Island Culture Preserved At Magnolia Dance School

Magnolia native Lita Hoke says she and a couple of girlfriends started taking hula lessons when she was 15. It became a lifelong passion, and now-more than three decades later-she owns and runs the Sunshine From Polynesia dance school out of her home near Discovery Park.

Hoke started performing as a hula dancer when she was 16, and she later married her high school sweetheart, a Hawaiian man named Richard Hoke. There's a certain irony in that. "His family wasn't really into hula dancing," she said. "My husband learned hula from me."

A Seattle City Light senior meter reader, Hoke said she never intended to open up a hula studio, but circumstances forced her into it. Catharine Blaine School was planning a benefit show for Ethiopia in 1985, and Hawaiian dance was going to be part of it, she remembers.

Problem was, Hoke said, she needed more dancers. "That's when I enlisted all my neighborhood kids," she said of giving local children free dance lessons for three months before the show. The Blaine show was such a success that parents came up afterward wanting their kids to take lessons, Hoke remembered.

So a school was born, and Hoke now teaches students from 3-years-old up to adults. Some mothers even take lessons with their daughters, she said.

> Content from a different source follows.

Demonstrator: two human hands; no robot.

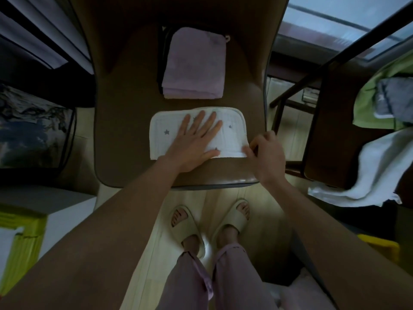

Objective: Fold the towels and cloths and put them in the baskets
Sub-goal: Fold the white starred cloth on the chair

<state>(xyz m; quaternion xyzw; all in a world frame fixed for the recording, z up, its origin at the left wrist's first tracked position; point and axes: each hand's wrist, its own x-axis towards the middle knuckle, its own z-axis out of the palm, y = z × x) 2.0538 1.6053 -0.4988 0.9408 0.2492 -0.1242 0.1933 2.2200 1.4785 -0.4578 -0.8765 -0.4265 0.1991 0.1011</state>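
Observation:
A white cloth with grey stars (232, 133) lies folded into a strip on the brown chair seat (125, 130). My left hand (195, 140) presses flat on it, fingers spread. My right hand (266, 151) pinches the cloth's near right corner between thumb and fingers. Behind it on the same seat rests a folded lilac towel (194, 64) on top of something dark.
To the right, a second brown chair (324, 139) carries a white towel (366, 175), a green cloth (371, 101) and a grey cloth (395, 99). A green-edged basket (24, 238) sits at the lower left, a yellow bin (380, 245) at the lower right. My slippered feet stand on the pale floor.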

And some students have stuck to it. Kupala Owen, 24, started taking lessons from Hoke when she was in third grade, and now she's an instructor at the school. "I started teaching a couple of years ago," said Owen, a first-year law student at Seattle University. "My life is either law school or hula," she added with a smile.

A Magnolian who was born in Hawaii, Owen said hula dancing is very flowery and that the precise hand movements tell stories. "You're passing the culture down, basically." That's important, she added, because Hawaiians didn't have a written history.

It's not easy, Owen said of hula dancing. "You're trying to get your body moving in ways you're not used to." The school also teaches Tahitian dancing, which is much different than Hawaiian dancing, she said. With Tahitian dancing, the hips move much faster, Owen explained.

People are also surprised at how physically demanding the dances are, Hoke added. "Your knees are bent all the time," she said of one difficulty. "It's incredible exercise. The kids are exhausted afterward."

A maximum of seven students at a time take lessons because there's not enough room for more than that in her home, which Hoke's husband enlarged to make room for a studio, she said.

There are multiple dance classes for different age groups that include both male and female students, Hoke said. Tahitian drumming lessons are also offered. She used to teach an average of 12 to 15 students in her monthly classes, but that number has climbed to 28 in the last couple of years, Hoke added.

However, she said, the school also stages dance workshops, including one six-week session that took place at Lawton Elementary School in Magnolia. "We did that at a few schools," Owen added.

The dance school also has a dance troupe that performs, which is part of the learning experience, according to Hoke. "You can learn a song; that's one thing," she said. "But performing it is a different thing."

No one is required to do it, but performing the dances in public also gives the students self-confidence, Owen stressed. "It's amazing to see the girls start out shy and awkward," she said. "We've watched them grow up and get this confidence."

The troupe performs in nursing homes, for birthdays, weddings, luaus, company picnics, corporate events, anniversaries and fundraisers, according to the school's brochure. "We've even done hula-grams," Owen said. The troupe also performed at the opening of the Hula Hula club on First Avenue North in Lower Queen Anne, she added.

Perhaps the strangest gig the troupe has ever performed was for a closed meeting of the Green River task force, Hoke said. They were hired by the mother of one of serial killer Gary Ridgway's victims, she said.

Hoke also has a photo demonstrating that former governor and Queen Anne resident Gary Locke got into the swing of things-so much so that at one of the gigs he donned a grass skirt. She didn't say if Locke shimmied his hips.

Hoke, who's retiring soon from City Light, said she makes a little money with the school, and Owen said they're starting to get into the business side of the dance school.

"We're kind of stepping it up," is how Owen put it. But preserving Island culture is foremost in their minds, according to both Hoke and Owen. "We love it," Owen said. "It means a lot to us."